MATERIAL FOR THE TASK:
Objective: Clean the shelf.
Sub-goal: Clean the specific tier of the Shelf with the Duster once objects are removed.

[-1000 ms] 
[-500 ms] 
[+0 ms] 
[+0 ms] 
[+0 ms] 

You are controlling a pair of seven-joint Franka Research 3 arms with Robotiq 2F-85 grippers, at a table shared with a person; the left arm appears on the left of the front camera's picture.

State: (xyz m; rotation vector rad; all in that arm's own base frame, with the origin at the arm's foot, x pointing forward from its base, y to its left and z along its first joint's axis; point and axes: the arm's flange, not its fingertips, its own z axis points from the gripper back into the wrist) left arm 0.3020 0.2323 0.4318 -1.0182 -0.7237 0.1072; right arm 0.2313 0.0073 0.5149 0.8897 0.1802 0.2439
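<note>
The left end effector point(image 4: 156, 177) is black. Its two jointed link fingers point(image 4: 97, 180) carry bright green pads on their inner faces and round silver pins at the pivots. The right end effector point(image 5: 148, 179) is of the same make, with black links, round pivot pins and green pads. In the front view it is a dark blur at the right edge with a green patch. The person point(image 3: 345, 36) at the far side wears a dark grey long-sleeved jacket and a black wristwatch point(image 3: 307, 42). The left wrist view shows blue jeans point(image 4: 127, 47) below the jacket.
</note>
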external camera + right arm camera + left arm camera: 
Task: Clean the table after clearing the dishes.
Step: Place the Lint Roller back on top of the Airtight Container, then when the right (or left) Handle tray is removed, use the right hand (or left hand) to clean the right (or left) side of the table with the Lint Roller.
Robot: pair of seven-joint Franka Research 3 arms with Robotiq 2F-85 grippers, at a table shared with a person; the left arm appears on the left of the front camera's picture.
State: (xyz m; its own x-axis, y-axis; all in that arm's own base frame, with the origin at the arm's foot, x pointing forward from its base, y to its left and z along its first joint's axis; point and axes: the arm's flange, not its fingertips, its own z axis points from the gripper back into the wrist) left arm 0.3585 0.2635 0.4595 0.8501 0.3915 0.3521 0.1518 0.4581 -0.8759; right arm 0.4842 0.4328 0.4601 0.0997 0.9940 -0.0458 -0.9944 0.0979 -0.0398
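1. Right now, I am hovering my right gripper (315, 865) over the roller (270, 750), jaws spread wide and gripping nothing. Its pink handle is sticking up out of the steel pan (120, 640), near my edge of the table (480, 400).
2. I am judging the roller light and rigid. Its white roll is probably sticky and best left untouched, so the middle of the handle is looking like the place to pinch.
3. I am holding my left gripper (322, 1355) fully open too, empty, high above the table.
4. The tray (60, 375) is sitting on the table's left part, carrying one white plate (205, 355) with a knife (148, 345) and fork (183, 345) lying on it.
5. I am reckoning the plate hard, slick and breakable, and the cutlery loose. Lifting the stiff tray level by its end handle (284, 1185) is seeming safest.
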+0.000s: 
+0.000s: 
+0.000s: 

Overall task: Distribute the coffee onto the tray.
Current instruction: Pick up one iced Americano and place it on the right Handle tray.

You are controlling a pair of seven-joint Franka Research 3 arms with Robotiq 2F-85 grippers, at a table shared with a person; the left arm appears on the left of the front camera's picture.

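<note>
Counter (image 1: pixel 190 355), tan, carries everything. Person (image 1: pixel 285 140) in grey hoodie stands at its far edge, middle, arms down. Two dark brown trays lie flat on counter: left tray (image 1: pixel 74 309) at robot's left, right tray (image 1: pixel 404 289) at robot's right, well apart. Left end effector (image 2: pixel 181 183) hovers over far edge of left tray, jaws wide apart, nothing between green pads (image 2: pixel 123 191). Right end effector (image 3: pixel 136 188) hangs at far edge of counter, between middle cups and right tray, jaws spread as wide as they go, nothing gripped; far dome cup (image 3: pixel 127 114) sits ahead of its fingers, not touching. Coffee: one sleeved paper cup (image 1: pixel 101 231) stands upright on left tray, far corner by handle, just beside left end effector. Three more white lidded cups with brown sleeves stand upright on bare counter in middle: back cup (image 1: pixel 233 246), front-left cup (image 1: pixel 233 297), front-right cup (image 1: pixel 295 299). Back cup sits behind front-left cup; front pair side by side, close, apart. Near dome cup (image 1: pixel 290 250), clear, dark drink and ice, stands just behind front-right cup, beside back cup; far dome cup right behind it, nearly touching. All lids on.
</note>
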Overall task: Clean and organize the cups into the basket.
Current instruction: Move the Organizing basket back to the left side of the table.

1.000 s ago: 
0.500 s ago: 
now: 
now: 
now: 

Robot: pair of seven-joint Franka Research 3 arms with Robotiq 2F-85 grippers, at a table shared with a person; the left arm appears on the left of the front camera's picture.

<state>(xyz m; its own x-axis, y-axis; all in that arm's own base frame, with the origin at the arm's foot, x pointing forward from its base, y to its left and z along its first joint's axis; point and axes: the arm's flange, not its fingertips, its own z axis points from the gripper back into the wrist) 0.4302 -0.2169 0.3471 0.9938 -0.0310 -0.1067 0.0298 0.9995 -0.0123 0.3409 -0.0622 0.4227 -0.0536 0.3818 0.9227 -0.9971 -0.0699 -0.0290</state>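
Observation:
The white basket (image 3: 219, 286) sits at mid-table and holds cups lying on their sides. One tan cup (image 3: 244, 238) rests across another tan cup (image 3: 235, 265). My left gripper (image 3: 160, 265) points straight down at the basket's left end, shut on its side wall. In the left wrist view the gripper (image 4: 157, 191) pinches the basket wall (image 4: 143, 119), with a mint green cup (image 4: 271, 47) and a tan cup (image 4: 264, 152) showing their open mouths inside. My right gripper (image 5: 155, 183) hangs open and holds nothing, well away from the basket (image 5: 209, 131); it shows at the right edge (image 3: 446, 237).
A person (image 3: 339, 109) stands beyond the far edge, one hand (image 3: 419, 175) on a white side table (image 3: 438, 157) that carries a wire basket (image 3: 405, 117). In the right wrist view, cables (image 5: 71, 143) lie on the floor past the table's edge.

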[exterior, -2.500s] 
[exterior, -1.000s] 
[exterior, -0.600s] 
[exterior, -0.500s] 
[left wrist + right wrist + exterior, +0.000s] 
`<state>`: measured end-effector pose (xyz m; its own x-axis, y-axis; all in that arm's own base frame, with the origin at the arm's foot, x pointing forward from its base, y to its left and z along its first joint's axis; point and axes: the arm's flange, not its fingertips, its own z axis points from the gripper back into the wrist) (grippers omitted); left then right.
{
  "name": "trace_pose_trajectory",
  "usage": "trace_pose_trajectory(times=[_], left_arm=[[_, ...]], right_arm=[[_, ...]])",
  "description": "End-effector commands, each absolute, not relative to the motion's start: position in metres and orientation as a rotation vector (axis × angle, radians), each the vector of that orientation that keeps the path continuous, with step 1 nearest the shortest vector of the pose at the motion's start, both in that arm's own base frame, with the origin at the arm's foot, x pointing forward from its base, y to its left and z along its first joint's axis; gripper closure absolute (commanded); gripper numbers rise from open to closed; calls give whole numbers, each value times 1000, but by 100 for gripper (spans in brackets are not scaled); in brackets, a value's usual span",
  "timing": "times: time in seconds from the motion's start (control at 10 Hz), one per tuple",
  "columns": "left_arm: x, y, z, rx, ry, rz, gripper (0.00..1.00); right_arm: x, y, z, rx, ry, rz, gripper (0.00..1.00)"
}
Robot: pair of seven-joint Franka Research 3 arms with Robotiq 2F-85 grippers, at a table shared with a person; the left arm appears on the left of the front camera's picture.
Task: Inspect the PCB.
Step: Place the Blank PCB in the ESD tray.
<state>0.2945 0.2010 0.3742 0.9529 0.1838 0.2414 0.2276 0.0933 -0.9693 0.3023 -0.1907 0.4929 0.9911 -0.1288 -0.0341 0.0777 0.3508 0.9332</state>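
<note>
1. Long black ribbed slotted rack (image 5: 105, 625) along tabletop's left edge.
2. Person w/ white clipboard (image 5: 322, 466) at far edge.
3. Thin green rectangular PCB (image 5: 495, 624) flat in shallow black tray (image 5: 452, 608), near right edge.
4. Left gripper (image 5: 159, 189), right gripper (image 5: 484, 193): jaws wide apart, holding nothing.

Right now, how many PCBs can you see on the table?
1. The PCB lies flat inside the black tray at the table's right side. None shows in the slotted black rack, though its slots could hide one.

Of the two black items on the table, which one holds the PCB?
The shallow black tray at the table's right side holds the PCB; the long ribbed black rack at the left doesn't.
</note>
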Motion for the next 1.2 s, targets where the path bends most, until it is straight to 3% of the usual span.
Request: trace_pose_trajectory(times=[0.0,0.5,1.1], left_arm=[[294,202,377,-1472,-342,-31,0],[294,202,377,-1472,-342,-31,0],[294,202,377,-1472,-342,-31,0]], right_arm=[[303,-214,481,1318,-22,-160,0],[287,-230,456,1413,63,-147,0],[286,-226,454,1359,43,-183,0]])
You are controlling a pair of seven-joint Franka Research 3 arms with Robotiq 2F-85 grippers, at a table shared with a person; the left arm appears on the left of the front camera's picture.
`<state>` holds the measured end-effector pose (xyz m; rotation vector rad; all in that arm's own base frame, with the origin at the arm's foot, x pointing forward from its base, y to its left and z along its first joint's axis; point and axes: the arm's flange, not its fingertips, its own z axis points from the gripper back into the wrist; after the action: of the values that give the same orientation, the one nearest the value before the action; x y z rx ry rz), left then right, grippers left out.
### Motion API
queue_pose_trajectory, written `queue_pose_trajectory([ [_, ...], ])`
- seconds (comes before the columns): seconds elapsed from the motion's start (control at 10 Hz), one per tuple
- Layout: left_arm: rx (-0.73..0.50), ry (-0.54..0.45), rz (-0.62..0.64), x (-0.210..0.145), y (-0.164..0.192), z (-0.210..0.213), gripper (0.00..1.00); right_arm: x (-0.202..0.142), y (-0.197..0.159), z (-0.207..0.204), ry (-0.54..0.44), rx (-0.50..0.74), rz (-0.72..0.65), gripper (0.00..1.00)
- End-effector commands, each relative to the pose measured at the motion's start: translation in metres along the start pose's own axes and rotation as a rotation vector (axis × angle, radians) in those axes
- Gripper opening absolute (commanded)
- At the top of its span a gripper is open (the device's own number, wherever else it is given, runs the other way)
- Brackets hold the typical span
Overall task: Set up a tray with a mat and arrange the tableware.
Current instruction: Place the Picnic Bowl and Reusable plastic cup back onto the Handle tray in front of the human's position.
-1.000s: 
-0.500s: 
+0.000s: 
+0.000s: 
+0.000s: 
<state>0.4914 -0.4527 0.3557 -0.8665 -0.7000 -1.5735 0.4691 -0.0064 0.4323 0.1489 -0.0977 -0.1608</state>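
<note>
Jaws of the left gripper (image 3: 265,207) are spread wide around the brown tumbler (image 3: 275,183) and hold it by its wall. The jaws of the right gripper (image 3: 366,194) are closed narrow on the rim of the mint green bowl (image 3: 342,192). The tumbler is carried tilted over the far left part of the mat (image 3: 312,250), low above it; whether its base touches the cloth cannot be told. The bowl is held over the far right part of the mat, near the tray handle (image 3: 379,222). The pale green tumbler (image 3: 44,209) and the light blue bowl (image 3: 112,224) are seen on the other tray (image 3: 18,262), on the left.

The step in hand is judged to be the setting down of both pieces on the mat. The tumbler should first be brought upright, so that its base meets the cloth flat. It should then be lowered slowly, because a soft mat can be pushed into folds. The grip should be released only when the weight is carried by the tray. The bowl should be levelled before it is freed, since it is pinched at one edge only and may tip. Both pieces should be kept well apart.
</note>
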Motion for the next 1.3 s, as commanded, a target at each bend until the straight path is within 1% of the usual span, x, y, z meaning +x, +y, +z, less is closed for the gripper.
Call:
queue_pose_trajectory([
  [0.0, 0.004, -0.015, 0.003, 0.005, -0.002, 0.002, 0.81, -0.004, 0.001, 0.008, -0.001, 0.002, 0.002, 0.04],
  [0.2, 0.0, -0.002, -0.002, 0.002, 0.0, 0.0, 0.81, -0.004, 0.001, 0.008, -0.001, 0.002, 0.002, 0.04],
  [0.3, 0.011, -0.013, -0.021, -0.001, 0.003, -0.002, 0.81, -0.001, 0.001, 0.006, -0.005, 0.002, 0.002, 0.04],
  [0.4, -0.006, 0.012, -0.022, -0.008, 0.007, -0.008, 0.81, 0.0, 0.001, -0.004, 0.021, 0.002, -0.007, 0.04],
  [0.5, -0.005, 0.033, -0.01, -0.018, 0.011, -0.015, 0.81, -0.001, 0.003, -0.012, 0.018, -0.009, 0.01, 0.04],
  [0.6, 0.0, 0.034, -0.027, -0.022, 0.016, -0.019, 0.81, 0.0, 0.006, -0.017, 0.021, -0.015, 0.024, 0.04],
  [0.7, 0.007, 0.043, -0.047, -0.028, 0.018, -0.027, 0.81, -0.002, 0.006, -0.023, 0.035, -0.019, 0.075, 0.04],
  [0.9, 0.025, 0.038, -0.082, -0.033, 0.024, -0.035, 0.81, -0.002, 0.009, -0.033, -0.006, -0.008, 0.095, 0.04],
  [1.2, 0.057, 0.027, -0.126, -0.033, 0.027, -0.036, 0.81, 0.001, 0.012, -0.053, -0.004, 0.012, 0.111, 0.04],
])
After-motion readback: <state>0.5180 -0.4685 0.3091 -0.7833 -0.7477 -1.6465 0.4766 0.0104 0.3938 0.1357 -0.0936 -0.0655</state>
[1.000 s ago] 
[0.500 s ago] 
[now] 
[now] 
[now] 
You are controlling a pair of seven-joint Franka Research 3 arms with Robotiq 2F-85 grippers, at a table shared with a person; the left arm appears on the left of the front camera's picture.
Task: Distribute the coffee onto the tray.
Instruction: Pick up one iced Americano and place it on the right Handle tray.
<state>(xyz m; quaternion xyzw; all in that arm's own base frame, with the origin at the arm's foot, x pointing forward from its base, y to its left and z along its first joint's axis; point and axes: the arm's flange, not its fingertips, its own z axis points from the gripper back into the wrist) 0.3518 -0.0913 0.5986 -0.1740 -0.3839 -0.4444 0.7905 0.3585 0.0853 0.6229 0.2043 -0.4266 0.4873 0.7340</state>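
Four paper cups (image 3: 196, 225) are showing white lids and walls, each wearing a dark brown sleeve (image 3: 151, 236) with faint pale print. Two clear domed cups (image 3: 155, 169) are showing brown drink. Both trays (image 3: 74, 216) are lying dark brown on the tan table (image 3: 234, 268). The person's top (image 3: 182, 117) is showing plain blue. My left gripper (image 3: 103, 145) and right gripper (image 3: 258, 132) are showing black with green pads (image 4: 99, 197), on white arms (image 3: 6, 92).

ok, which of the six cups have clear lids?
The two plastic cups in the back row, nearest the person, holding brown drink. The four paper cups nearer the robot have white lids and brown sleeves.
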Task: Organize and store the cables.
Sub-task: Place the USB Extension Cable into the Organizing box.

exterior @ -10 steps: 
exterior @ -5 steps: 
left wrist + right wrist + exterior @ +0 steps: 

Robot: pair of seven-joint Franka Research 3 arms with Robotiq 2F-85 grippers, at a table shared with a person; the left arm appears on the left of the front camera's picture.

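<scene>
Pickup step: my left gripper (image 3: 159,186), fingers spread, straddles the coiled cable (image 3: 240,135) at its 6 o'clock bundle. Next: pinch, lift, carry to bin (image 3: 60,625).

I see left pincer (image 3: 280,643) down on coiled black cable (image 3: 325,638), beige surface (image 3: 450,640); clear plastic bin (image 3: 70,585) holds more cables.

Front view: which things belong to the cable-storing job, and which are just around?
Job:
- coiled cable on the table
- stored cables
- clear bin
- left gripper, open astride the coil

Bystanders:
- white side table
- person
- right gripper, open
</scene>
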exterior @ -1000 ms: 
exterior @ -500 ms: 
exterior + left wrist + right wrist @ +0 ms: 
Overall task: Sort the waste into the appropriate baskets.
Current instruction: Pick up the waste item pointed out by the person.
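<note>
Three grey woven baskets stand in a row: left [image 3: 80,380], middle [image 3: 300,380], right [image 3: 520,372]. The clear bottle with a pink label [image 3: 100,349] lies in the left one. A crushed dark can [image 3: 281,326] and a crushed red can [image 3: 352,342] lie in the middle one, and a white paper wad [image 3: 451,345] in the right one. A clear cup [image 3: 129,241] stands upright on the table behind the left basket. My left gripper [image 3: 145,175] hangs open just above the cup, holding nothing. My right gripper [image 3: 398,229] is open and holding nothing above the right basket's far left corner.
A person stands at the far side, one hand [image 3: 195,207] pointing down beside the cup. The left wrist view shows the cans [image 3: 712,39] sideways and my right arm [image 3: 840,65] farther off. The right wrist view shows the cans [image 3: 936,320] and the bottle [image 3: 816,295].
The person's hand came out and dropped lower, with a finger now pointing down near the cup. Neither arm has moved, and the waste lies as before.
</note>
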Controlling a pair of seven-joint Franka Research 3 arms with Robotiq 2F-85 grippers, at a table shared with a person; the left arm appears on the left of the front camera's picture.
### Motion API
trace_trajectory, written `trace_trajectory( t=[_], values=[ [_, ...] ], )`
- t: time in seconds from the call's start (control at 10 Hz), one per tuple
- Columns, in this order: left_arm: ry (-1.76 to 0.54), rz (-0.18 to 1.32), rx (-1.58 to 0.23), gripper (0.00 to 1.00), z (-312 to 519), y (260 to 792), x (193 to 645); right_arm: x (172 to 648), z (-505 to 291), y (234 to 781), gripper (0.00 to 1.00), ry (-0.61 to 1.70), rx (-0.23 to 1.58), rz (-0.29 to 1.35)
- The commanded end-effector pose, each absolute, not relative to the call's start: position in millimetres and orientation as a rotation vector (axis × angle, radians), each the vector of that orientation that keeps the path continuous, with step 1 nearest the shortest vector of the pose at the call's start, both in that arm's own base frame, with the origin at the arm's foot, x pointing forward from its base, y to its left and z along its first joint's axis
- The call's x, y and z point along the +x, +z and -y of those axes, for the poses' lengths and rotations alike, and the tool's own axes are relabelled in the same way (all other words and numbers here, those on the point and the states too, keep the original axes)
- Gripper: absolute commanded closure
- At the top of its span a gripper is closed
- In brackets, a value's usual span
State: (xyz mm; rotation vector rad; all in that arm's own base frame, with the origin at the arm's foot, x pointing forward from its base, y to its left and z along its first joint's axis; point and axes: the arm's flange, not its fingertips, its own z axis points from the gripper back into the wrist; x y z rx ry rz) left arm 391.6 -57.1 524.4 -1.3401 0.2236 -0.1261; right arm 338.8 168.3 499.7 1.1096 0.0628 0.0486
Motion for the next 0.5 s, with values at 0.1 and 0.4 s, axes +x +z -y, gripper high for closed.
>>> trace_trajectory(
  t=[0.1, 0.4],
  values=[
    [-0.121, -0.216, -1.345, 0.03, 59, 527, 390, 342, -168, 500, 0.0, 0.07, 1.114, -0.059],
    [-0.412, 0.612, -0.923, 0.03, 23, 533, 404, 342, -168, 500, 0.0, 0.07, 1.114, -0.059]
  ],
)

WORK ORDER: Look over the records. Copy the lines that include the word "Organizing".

THE ANSWER:
Current instruction: Move the Organizing basket back to the left side of the table.
Sub-task: Place the USB Extension Cable into the Organizing box.

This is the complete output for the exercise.